TLDR: I didn’t think it would work, and it didn’t.
Today I had a goal to call an established C library from Java, but it uses
longjmp for error reporting.
I had been hoping/planning to use Java Native Access to interact with the libraries. This is just a simple hobby project, so I want to keep it as simple as I realistically can. That means I don’t want to add a C build step to my project at all, not to mention having the build target multiple OS platforms and CPU architectures.
But I didn’t really expect
longjmp to work in Java. I have no idea what the JVM does with the execution environment and I expected
longjmp would interfere with it in a way that would very probably corrupt the JVM’s state.
I tried it anyway. It didn’t work. The program crashed with SIGABRT after
longjmp (running on Linux).
I encountered some things I found a little more interesting than just “it doesn’t work”, though:
jmp_buf’s size isn’t predictable
setjmp requires that you allocate a
jmp_buf to store the environment in.
jmp_buf is defined in the system
setjmp.h.
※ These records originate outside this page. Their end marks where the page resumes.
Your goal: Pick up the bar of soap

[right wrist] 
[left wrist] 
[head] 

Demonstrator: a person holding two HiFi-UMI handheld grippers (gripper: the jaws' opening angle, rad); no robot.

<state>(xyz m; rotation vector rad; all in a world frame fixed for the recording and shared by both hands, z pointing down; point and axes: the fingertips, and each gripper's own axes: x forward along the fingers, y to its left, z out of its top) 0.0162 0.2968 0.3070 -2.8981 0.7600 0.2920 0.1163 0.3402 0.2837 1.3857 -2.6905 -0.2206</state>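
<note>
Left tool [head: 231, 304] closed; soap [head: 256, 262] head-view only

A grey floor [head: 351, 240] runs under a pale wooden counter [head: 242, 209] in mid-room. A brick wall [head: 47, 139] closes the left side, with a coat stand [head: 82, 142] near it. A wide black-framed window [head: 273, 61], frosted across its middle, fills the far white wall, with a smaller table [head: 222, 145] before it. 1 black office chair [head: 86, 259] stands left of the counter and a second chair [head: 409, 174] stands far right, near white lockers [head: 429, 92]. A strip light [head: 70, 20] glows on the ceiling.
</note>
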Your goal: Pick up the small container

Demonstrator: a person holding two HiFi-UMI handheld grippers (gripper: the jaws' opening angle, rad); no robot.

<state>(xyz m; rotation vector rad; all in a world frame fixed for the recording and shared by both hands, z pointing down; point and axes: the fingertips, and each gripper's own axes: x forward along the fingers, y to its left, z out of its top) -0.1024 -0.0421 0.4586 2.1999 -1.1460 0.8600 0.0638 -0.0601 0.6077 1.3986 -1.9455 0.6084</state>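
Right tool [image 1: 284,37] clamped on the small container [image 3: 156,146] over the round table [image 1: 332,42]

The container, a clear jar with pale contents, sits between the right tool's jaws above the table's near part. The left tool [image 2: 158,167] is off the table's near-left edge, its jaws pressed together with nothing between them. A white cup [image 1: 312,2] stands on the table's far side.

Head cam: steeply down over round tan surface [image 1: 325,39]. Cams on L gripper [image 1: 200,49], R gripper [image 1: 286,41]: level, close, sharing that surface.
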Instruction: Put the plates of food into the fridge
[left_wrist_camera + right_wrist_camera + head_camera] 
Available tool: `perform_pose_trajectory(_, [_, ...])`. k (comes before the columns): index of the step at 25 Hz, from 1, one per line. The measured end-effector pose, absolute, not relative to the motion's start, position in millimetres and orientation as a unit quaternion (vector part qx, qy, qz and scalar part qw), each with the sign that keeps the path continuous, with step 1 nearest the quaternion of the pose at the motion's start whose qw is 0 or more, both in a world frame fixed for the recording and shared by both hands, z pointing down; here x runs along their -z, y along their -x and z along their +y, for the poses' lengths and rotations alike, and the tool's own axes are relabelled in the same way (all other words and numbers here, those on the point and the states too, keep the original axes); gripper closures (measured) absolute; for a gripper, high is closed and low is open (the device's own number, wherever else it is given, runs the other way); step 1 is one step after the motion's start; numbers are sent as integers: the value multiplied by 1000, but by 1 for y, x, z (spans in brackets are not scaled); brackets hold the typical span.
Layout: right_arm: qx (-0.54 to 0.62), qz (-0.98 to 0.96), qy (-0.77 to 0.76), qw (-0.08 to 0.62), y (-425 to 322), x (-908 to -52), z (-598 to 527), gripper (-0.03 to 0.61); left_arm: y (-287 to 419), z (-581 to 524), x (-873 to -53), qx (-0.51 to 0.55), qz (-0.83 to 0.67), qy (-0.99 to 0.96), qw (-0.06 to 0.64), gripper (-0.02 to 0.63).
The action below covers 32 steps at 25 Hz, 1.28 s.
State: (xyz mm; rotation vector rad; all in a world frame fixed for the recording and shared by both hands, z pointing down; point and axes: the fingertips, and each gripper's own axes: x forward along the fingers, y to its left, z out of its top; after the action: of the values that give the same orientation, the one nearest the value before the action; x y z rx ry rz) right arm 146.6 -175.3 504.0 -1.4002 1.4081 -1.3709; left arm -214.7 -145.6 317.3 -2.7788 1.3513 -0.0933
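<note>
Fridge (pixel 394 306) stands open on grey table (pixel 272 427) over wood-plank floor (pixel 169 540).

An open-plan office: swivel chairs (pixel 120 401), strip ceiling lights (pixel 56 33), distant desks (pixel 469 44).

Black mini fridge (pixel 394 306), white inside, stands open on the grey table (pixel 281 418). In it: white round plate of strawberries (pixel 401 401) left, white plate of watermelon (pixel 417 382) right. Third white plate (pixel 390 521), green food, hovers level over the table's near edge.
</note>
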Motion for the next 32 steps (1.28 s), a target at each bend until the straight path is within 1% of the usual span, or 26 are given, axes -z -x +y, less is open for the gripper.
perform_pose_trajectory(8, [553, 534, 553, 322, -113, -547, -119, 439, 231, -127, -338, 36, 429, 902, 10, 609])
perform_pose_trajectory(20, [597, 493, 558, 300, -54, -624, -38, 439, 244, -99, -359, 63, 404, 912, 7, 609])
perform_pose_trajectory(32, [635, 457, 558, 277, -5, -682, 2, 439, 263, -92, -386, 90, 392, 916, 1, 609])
On my 64-bit Linux system,
sizeof(jmp_buf) == 200, and it’s defined as a 1-element array containing a struct, so it can be allocated easily then passed by reference.
I dug into
setjmp.h first to understand it more, and realized the size of
jmp_buf isn’t really predictable:
- It varies by architecture even with the same C library, and
- It’s not specified by the standard that it even has to be a struct or anything. It could just be a handle or whatever.
setjmp could be a macro
The standard doesn’t specify whether
setjmp is a function or macro. JNA can only call functions, since macros are inlined by the compiler at build time.
(I didn’t check how it’s implemented in other C libraries, like MSVCRT on Windows or libSystem on macOS.)
Not exactly related, but I also happened to call
fflush(stdout) from Java. It turns out that
stdout is actually specified in C89/C99 to be a macro. In glibc, it’s also exported as
extern FILE *stdout so I was able to use that, but then my code would not conform to standard.
I guess I’m gonna have to write a C adapter library that’s more Java-friendly.